*PROBLEM REQUIREMENTS*
The required output is the lines below from the line containing "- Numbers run" to the line containing "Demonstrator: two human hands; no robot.", inclusive, retyped exactly. No other lines belong in it.
■ ■ ■ ■ ■ ■ ■
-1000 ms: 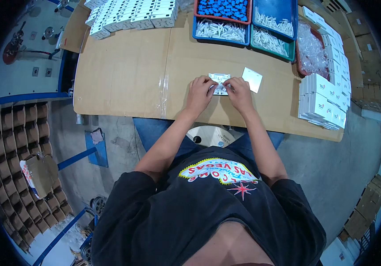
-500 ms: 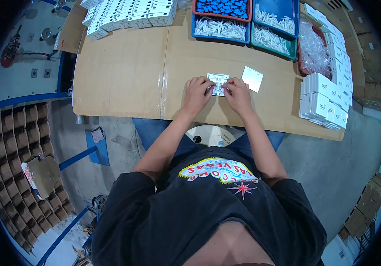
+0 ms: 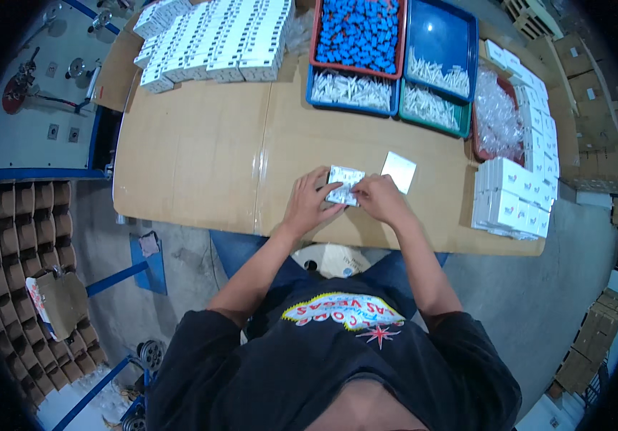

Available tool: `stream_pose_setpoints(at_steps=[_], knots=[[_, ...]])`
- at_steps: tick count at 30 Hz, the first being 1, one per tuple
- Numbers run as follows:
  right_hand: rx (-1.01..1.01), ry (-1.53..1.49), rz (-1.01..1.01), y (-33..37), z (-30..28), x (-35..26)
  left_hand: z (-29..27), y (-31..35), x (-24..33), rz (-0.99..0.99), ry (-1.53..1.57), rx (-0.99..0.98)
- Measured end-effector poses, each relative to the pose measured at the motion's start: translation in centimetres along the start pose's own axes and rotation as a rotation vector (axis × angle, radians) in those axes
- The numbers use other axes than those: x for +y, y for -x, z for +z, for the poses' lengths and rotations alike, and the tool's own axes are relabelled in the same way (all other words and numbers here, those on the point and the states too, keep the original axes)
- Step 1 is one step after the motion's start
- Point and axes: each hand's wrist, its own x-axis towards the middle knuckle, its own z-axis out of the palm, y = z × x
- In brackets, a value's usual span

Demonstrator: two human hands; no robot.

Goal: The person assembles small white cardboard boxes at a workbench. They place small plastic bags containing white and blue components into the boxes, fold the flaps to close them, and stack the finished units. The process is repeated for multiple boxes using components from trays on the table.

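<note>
A small square white-and-silver panel (image 3: 344, 184) with fine detail on its face lies on the cardboard-covered table in front of me. My left hand (image 3: 307, 203) grips its left side, with the thumb and fingers at the edge and over the face. Over the panel's right part, the fingertips of my right hand (image 3: 381, 197) are pinched together; anything small between them is hidden. Just beyond the right hand rests a plain pale square plate (image 3: 399, 172), apart from the panel.
White boxes (image 3: 223, 43) stand in rows at the far left. Trays hold blue pieces (image 3: 358, 32) and white plugs (image 3: 352, 91). Farther right are a red tray of clear plastic bags (image 3: 497, 118) and stacked white boxes (image 3: 514, 197). A partitioned cardboard grid (image 3: 21, 273) sits lower left.
The whole view has tilted, so the table sits lower in it. My left hand has shifted to hold the panel's side, and my right fingers have bunched at its right part.
</note>
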Motion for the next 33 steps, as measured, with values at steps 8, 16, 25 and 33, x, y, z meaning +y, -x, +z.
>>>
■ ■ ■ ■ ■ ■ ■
*ANSWER TO THIS EXERCISE*
- Numbers run as follows:
  right_hand: rx (-1.01..1.01), ry (-1.53..1.49), rz (-1.01..1.01), y (-33..37), z (-30..28), x (-35..26)
  left_hand: z (-29..27), y (-31..35), x (-24..33), rz (-0.99..0.99), ry (-1.53..1.57), rx (-0.99..0.98)
- Measured end-effector poses, each relative to the pose measured at the motion's start: translation in centimetres along the start pose's own axes and rotation as a rotation vector (axis × angle, radians) in those axes
- The numbers use other axes than those: x for +y, y for -x, z for +z, for the poses' lengths and rotations alike, and the tool's own axes are relabelled in the same way (all other words and numbers here, those on the point and the states too, keep the original axes)
- Step 1 is one step after the motion's start
- Point and axes: each hand's wrist, its own x-axis towards the middle knuckle, its own z-axis out of the palm, y = z × x
- In brackets, a value's usual span

Demonstrator: two human hands; no robot.

No further output remains for this exercise.